AIM OF THE EXERCISE :: Where the line with "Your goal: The" appears below, start writing out lines exactly, and finish with the line with "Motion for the", which is included; write out nothing else.

□ □ □ □ □

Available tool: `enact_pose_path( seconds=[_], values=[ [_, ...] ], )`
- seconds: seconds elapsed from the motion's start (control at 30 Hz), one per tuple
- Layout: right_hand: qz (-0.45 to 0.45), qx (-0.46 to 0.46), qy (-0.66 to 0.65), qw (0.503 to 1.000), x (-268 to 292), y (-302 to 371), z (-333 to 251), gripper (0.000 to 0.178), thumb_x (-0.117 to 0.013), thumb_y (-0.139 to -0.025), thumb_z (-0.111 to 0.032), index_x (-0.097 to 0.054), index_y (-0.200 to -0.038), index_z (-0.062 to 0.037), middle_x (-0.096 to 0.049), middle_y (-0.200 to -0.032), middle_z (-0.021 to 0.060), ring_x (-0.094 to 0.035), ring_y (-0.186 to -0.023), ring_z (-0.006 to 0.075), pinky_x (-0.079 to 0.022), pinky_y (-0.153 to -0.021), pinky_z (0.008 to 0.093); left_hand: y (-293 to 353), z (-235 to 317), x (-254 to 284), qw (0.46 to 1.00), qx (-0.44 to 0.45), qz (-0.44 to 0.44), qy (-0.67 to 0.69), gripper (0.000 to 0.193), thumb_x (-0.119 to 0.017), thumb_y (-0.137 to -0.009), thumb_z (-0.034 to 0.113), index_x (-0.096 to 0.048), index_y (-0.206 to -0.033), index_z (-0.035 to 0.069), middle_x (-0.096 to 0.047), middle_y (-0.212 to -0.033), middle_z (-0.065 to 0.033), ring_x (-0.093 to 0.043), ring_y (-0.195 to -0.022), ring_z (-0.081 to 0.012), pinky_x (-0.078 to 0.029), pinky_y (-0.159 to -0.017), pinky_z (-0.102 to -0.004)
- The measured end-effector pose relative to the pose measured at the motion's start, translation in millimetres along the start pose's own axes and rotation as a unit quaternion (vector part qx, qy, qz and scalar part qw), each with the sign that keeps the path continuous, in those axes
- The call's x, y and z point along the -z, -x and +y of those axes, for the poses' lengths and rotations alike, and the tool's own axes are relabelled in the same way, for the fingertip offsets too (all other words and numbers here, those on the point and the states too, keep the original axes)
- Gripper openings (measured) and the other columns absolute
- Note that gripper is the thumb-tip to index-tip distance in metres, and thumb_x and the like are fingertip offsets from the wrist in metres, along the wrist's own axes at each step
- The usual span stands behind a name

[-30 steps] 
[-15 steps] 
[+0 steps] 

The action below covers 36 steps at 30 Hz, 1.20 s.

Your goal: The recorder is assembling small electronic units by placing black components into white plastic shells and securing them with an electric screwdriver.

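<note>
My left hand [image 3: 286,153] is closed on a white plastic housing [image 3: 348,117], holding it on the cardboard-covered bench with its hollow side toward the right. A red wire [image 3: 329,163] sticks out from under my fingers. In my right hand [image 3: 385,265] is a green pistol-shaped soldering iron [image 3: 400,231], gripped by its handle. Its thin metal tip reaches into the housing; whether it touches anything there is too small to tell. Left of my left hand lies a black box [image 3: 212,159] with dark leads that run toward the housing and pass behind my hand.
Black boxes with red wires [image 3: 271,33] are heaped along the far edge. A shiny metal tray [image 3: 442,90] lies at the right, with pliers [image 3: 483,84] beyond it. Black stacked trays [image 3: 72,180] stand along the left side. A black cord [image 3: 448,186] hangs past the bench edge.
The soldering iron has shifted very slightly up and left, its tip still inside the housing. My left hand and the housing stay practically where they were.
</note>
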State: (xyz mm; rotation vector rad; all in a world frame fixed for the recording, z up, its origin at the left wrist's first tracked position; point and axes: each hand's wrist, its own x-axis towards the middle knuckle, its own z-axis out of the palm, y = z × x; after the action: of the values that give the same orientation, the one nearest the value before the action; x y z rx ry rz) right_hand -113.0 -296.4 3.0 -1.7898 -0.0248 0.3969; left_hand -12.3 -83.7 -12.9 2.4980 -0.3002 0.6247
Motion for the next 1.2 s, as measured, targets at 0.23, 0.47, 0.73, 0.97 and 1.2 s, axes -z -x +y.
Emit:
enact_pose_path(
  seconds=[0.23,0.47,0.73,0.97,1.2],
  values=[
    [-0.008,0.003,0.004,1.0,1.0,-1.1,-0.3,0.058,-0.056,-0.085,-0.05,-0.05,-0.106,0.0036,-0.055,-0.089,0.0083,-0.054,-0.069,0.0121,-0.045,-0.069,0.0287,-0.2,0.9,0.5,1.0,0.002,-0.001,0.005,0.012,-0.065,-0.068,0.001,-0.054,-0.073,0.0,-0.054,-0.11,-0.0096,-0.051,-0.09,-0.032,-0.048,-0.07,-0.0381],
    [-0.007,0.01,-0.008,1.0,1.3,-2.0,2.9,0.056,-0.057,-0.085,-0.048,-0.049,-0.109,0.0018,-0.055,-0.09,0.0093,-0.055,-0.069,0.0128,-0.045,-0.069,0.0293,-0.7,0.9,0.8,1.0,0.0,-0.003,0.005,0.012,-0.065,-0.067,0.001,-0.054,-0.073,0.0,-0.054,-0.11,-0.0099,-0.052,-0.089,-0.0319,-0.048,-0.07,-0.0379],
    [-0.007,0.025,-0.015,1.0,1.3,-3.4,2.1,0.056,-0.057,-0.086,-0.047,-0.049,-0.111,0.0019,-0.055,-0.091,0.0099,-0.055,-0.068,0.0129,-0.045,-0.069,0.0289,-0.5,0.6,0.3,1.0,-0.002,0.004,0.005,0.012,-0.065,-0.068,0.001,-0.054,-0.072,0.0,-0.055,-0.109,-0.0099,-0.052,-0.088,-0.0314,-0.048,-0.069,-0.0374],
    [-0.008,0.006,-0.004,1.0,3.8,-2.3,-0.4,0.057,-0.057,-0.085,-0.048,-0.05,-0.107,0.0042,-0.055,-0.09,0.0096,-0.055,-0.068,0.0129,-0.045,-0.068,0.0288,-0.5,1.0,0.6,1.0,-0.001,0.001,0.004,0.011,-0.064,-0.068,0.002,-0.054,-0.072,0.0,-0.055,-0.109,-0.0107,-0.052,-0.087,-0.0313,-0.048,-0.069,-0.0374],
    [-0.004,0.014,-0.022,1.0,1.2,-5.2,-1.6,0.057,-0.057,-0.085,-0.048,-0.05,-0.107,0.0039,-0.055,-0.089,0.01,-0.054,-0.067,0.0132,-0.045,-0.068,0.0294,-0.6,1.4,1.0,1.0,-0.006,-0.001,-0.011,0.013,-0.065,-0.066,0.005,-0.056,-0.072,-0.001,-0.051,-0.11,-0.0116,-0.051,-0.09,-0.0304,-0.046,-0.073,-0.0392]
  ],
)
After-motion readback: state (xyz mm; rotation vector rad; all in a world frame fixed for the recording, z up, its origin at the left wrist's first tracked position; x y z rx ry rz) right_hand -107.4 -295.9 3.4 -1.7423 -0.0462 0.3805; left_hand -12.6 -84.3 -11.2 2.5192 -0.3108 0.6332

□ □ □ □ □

YOUR SOLUTION ::
Your goal: The recorder is assembling small electronic units by placing black components into white plastic shells and securing them with an electric screwdriver.

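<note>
My left hand [image 3: 286,153] is closed on a white plastic housing [image 3: 348,117], holding it on the cardboard-covered bench with its hollow side toward the right. A red wire [image 3: 329,163] sticks out from under my fingers. In my right hand [image 3: 385,265] is a green pistol-shaped soldering iron [image 3: 400,231], gripped by its handle. Its thin metal tip reaches into the housing; whether it touches anything there is too small to tell. Left of my left hand lies a black box [image 3: 212,159] with dark leads that run toward the housing and pass behind my hand.
Black boxes with red wires [image 3: 271,33] are heaped along the far edge. A shiny metal tray [image 3: 442,90] lies at the right, with pliers [image 3: 483,84] beyond it. Black stacked trays [image 3: 72,180] stand along the left side. A black cord [image 3: 448,186] hangs past the bench edge.
The soldering iron has shifted very slightly up and left, its tip still inside the housing. My left hand and the housing stay practically where they were.
</note>
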State: (xyz mm; rotation vector rad; all in a world frame fixed for the recording, z up, its origin at the left wrist's first tracked position; point and axes: each hand's wrist, its own x-axis towards the middle knuckle, its own z-axis out of the palm, y = z × x; after the action: of the values that give the same orientation, the one nearest the value before the action; x y z rx ry rz) right_hand -113.0 -296.4 3.0 -1.7898 -0.0248 0.3969; left_hand -12.3 -83.7 -12.9 2.4980 -0.3002 0.6247
Motion for the next 1.2 s, as measured, targets at 0.23, 0.47, 0.73, 0.97 and 1.2 s, axes -z -x +y.

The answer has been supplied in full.